TASK TO CARRY OUT
Every line containing "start" should be copied out. Go through the entries and find them.

RECORDS
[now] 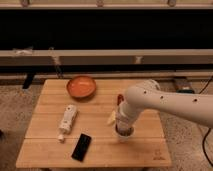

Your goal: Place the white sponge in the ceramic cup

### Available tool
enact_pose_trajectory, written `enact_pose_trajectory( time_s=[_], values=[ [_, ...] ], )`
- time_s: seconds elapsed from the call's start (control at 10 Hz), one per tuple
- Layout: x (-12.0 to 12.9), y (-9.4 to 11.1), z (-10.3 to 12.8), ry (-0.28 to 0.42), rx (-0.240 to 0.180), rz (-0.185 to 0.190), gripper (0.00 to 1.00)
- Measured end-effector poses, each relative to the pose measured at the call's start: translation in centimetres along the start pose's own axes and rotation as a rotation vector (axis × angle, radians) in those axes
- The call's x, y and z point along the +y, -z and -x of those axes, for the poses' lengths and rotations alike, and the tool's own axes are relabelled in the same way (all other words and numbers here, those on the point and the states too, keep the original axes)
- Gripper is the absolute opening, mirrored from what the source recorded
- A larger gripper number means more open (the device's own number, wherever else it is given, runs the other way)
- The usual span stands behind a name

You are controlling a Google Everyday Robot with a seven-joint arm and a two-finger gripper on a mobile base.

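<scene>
The ceramic cup (124,135) is a small white cup standing on the wooden table (50,150), right of centre near the front. My gripper (121,125) hangs straight above it, at the end of the white arm (165,102) that reaches in from the right, and it hides the cup's mouth. A cream piece, the white sponge (111,118), sticks out at the gripper's left side just above the cup's rim. Whether it is gripped I cannot tell.
A shallow orange bowl (81,86) stands at the table's back. A white capped bottle (67,120) lies on the left half. A black flat device (82,146) lies near the front edge. A dark wall with ledges runs behind the table.
</scene>
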Motion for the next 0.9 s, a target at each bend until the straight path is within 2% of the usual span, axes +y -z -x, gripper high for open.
enact_pose_trajectory(
  time_s=[0.2, 0.5, 0.7, 0.8, 0.9],
  values=[
    [0.1, 0.0, -0.2, 0.004, 0.007, 0.003, 0.64],
    [1.2, 2.5, 0.7, 0.039, -0.024, -0.013, 0.64],
    [2.0, 4.1, 1.7, 0.074, -0.045, -0.043, 0.64],
    [2.3, 4.4, 2.3, 0.074, -0.045, -0.066, 0.64],
    [2.6, 4.4, 2.4, 0.077, -0.042, -0.072, 0.64]
  ],
)
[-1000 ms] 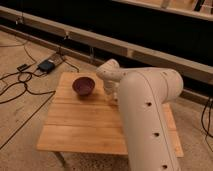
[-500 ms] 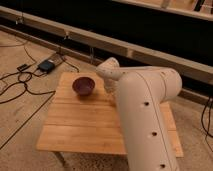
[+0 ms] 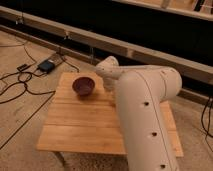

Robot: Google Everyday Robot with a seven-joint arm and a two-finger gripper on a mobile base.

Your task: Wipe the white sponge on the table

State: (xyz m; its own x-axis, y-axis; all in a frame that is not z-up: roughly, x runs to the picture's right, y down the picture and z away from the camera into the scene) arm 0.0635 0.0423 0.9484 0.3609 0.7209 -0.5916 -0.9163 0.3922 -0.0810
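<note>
Big white arm (image 3: 145,115) hides most of gripper (image 3: 107,71), which sits over far side of table (image 3: 85,125), just R of purple bowl (image 3: 83,85). Can't tell if it's spread or pinching anything.

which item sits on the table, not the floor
The purple bowl; the black box and cables lie on the floor. The pincer is hidden behind the arm.

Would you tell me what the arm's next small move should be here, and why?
Probably shift the arm slightly aside to uncover the right half of the table. The arm hides that part, and the gripper is out of sight behind it, right of the purple bowl. No white sponge shows on the visible planks, so it likely lies where the arm blocks the view.
</note>
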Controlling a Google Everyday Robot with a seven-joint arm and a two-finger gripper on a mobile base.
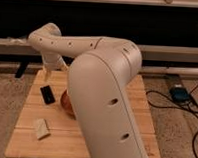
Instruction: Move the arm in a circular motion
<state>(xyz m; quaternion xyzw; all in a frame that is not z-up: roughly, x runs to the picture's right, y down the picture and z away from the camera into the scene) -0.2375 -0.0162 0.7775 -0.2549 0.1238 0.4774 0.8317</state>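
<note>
The arm [104, 94] is cream-white with thick rounded segments and small dark holes. It fills the middle of the camera view, rising from the bottom right to a bulbous joint [44, 36] at the upper left. From there the narrower wrist bends down to the gripper [47, 75], which hangs over the back left of the wooden table [24, 139], behind a black phone [47, 94]. Nothing shows in the gripper.
An orange-brown bowl [66, 104] peeks out from behind the arm. A pale block [42, 128] lies at the table's front left. A power brick [179, 92] and cables lie on the carpet to the right. A dark wall with a rail runs behind.
</note>
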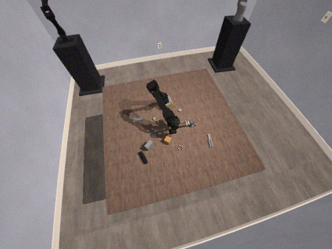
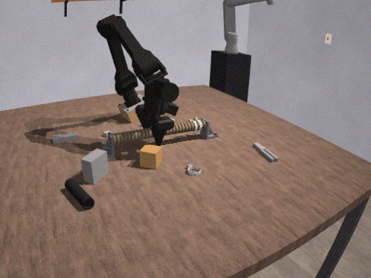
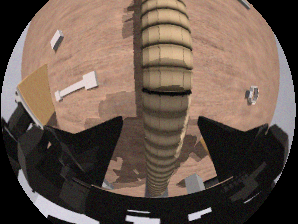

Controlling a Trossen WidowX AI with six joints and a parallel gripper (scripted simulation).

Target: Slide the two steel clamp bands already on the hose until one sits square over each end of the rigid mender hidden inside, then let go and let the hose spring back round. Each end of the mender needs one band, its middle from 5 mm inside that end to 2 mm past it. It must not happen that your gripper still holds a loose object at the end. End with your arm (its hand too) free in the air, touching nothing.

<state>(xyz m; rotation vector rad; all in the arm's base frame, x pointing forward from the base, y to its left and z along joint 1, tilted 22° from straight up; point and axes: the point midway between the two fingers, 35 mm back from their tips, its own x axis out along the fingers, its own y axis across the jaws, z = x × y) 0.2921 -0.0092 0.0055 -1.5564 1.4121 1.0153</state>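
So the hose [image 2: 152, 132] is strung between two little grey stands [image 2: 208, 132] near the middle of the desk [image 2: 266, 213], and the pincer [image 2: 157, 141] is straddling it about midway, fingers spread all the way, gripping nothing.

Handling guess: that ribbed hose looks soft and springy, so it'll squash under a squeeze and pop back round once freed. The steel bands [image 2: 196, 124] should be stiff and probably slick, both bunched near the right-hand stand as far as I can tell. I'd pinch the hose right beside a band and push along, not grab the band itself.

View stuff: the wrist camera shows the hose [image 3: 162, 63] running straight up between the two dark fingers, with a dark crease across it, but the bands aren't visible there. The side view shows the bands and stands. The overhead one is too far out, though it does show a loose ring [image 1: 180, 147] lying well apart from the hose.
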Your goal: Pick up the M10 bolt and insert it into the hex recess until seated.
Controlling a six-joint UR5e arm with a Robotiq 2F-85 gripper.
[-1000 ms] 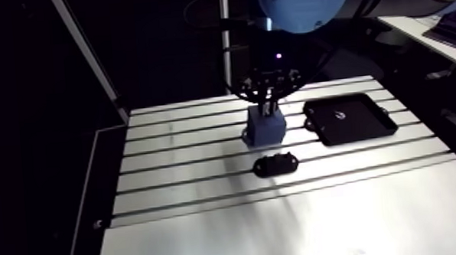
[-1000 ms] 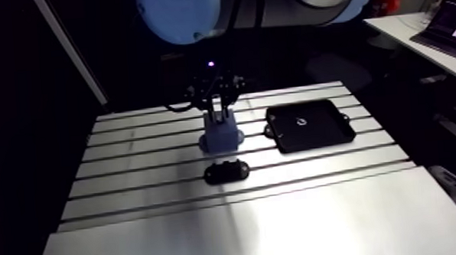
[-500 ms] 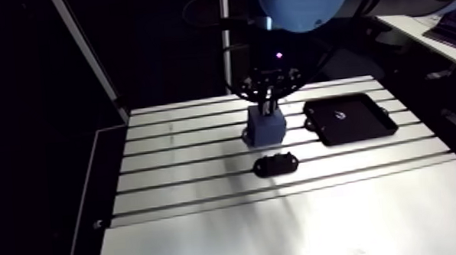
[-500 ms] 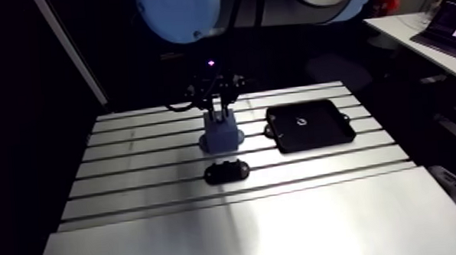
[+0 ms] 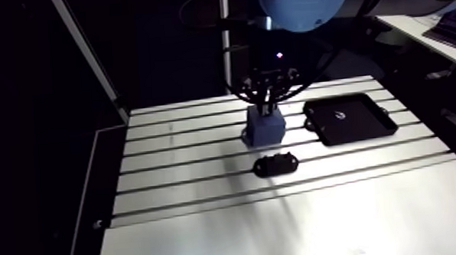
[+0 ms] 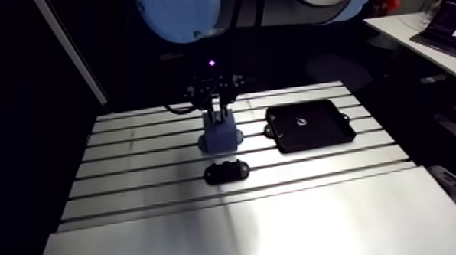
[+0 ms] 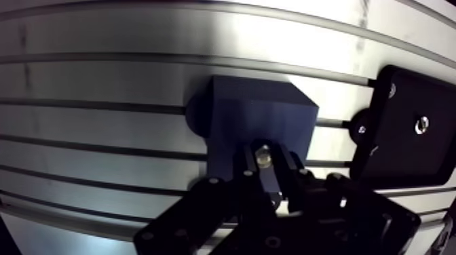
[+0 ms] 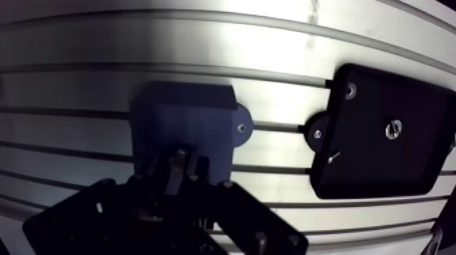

EXERCISE RESULT
- time_s: seconds elapsed from the call's start (control at 10 Hz), one per tuple
- Measured end-effector poses, each relative to the pose measured at the call's start: translation in centimetres along the start pose's own axes and rotation as a rotation vector (axis × angle, radians) in those axes

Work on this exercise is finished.